このほど、130年ぶりに出島の「表門橋」が完成。期間限定のプロジェクション・マッピングがおこなわれるなど、好評を博しました。
江戸時代の出島は、扇形の人工島で表門橋も、当時は石造りのアーチ橋。全長4~5メートルのこの橋は、鎖国下にあった日本で唯一の外国との窓口として栄えました。
1823年に来日したオランダのシーボルトは、出島を舞台に活躍。鳴滝塾を開校し、蘭学の普及に尽力。また、絵師・川原慶賀を介して日本の文化や風習、植物などの記録を収めました。自身が収集した浮世絵は、ヨーロッパで「ジャポニズム」ブームを巻き起こしました。コレクションには、「神奈川沖浪裏」や赤富士で知られる「凱風快晴」を描いた葛飾北斎の作品も多数。ゴッホやモネの絵画には、「北斎漫画」の人物スケッチを模写したり、構図を取り入れるなど、その後の作品に大きな影響を与えています。特にゴッホは、晩年「日本に行ってみたい」と周囲に語るほど、強いあこがれを抱いていたそうです。

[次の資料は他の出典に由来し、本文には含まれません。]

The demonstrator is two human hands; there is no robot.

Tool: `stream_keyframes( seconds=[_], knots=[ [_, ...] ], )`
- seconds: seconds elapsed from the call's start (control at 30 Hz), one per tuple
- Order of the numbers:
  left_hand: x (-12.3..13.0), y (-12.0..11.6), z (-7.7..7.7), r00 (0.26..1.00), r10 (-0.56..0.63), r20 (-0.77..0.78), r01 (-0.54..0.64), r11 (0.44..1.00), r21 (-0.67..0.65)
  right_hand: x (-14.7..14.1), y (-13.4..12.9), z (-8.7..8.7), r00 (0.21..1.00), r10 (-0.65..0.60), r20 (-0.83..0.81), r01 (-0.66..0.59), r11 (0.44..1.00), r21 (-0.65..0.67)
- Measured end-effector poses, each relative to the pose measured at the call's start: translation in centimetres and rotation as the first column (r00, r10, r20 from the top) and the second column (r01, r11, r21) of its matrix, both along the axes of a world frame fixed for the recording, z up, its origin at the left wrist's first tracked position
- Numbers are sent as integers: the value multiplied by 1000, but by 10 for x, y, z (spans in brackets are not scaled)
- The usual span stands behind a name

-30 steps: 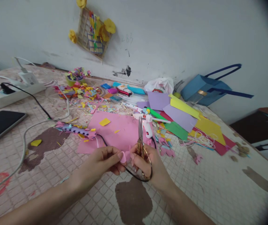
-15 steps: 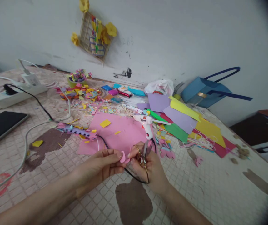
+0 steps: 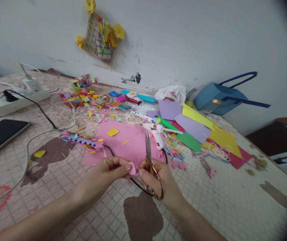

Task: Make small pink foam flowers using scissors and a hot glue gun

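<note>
Between thumb and fingers, my left hand (image 3: 114,170) pinches a small pink paper piece (image 3: 132,169). Close beside it, my right hand (image 3: 158,177) has its fingers wrapped round gold-handled scissors (image 3: 148,154), whose blades point up and away from me. The right fingertips are near the pink piece; whether they touch it is hard to tell. A pink sheet (image 3: 123,140) lies beyond both hands, with a yellow paper scrap (image 3: 112,132) on it. The white glue gun (image 3: 158,137) rests just past the scissors, its black cord running under the hands.
A decorated purple strip (image 3: 83,140) lies left of the hands. Further left are a phone (image 3: 3,135) and a white power strip (image 3: 18,102) with cables. Coloured sheets (image 3: 193,125), white string (image 3: 212,152) and a blue bag (image 3: 218,98) are at right. Paper scraps (image 3: 83,98) lie behind.
The scissors have swung in my right hand, so their blades now point up toward the glue gun. My left hand has shifted slightly with the pink piece, which is turned more toward the camera.
</note>
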State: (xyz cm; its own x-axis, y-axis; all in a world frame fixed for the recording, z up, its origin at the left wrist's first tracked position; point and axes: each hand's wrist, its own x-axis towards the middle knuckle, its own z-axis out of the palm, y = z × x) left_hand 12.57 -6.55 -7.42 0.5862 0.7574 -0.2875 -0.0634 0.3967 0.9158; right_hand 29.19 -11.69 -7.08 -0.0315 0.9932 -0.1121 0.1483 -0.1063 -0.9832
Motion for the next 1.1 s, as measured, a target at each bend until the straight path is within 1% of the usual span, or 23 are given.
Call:
stream_keyframes(
  seconds=[0.1, 0.17, 0.4, 0.5, 0.67, 0.77, 0.87, 0.97, 1.03, 1.1],
  knots=[
    [1, 0, -1, 999, 24, 26, -22, 998, -60, 0, 0, -1, 1000, -9, 17, 8, 1000, 9],
    [1, -1, -1, 999, 27, 22, -26, 997, -68, 0, 0, -1, 1000, -9, 25, 9, 1000, 22],
    [3, -3, 2, 998, 23, -57, -23, 1000, -9, -2, 1, -4, 1000, -3, 18, 3, 999, 35],
    [4, -2, 2, 996, 38, -76, -37, 999, 17, -3, 0, -5, 1000, -1, 10, 0, 999, 39],
    [4, -1, -1, 996, 27, -81, -21, 997, 78, -6, -2, -2, 1000, 6, -16, -6, 1000, 21],
    [4, -1, -1, 995, 30, -94, -22, 996, 86, -7, -1, 1, 1000, 2, -11, -2, 1000, 19],
    [5, -1, 2, 994, 47, -98, -41, 997, 64, -6, -1, 0, 1000, 2, -21, -1, 1000, 14],
    [6, -3, 5, 998, 61, -35, -62, 998, -8, -5, -1, -3, 999, 12, -38, -12, 1000, 4],
    [7, -3, 6, 999, 39, 10, -39, 998, -52, -4, -1, -3, 999, 18, -30, -18, 1000, 0],
    [7, -4, 6, 1000, -3, 7, 3, 999, -45, -4, -1, -3, 1000, 20, -19, -20, 1000, 4]
  ],
)
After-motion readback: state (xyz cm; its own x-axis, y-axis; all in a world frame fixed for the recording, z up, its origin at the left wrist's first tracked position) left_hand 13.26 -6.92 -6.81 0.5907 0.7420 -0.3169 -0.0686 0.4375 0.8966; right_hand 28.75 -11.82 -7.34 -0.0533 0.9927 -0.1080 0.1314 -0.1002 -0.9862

シーボルトに代表される、異国文化と日本文化との融合。そこには、現代につながる芸術や学問の発展の布石がふんだんにあったのです。
人と人の相互交流が、世界を大きく変える可能性を秘めている。今を生きる私たちにとって、世界平和のために、何が必要なのかを教えてくれているように思えてなりません。